3. If the box dies then you will have *no chance* of persuading TiVo CS to let you transfer the lifetime sub to a spare machine
4. You won't qualify for any upgrade offers when a new machine is introduced to the UK...


----------



## chrisd (Oct 24, 2003)

blindlemon said:


> If you don't register it then:-
> 
> 4. You won't qualify for any upgrade offers when a new machine is introduced to the UK...


Lol.  That's gonna happen any day now.


----------



## Pete77 (Aug 1, 2006)

blindlemon said:


> If you don't register it then:-
> 
> 1. You won't get any telephone support
> 2. You won't be able to request the upgrade to 2.5.5a if you need it
> ...


And if you do try to register with Tivo and you have bought a hookey box on Ebay that is a press demonstrator sub that cannot be transferred or you have bought an unsubbed box that has had a Lifetime Sub put on it via illegal lifetime sub Tivo Servce Number cloning then Tivo will deactivate that Service Number and you will no longer have a Lifetime Sub any more.

So before you call Tivo be very sure indeed that you have a paid for Lifetime Sub that can be transferred.


----------



## blindlemon (May 12, 2002)

chrisd said:


> Lol.  That's gonna happen any day now.


I'm an optimist


----------



## Mostin (Mar 26, 2005)

blindlemon said:


> If you don't register it then:-
> 
> 4. You won't qualify for any upgrade offers when a new machine is introduced to the UK...


Have i missed something?? Is there a new tivo coming or just wishful thinking


----------



## Pete77 (Aug 1, 2006)

Mostin said:


> Have i missed something?? Is there a new tivo coming or just wishful thinking


blindlemon is simply the eternal optimist or should I say evangelist   .

But knowing marketing people as I do even if Tivo did a deal with Virgin Media I very much doubt that any of us existing UK Tivo customers would even get a mailing about it.  :down:


----------



## iankb (Oct 9, 2000)

Pete77 said:


> But knowing marketing people as I do even if Tivo did a deal with Virgin Media I very much doubt that any of us existing UK Tivo customers would even get a mailing about it.


While you're probably right, targetting existing TiVo users would probably get a far higher return than targetting any other section of the population.


----------



## Mike B (Sep 16, 2003)

Mostin said:


> Have i missed something?? Is there a new tivo coming or just wishful thinking


AFAIK, it's just wishful thinking I'm afraid.


----------



## mikerr (Jun 2, 2005)

iankb said:


> While you're probably right, targetting existing TiVo users would probably get a far higher return than targetting any other section of the population.


I doubt it would even be a pay option as such with VM.

More of an upgrade to V+, so they can call it V+ Tivo and list how its better than sky+

Whether that will ever happen though it another issue - VM seem to be cutting back on spend, not increasing it (loss of channels, price increases, speed throttling)


----------



## cwaring (Feb 12, 2002)

The "loss of channels" thing wasn't entirely VM's fault though.
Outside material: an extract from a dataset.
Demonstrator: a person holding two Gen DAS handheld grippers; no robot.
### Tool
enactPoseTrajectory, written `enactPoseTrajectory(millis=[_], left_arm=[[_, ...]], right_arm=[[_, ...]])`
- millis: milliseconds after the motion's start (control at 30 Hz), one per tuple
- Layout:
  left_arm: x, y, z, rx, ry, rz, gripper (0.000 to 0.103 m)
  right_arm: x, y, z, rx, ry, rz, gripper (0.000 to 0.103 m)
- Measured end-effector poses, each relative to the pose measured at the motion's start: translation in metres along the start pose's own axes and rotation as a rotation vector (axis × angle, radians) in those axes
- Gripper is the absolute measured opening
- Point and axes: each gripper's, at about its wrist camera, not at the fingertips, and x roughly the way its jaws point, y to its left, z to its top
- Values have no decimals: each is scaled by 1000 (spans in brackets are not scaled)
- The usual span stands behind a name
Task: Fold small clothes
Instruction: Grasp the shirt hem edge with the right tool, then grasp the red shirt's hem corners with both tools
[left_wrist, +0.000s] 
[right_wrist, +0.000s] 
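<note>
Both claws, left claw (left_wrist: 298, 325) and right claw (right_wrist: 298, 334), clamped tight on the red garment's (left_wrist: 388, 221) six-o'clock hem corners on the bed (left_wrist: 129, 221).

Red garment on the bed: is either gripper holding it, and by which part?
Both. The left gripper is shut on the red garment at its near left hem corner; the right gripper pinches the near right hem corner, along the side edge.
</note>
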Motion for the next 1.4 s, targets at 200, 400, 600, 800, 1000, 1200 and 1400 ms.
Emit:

They'd still have them if Sky had asked a reasonable price. Allegledly 

Prices increase all the time. 

I believe that that thinking is that Traffic Management is the most cost-effective use of resources. ie they could have thrown money at it but the effect would have been less than STM. Or something


----------



## ...coolstream (Dec 10, 2005)

I am still surprised that in this age of increased bandwidth, anyone who downloads the eqivalent of 75% of a DVD during peak time is classed by the Virgin boffins as being in the top 5%

http://allyours.virginmedia.com/html/internet/traffic.html



> And we're not talking about just a few video clips. In some cases the top 5% of users were downloading as much as 3GB, just during peak times. That's around 750 music tracks in the space of a few hours.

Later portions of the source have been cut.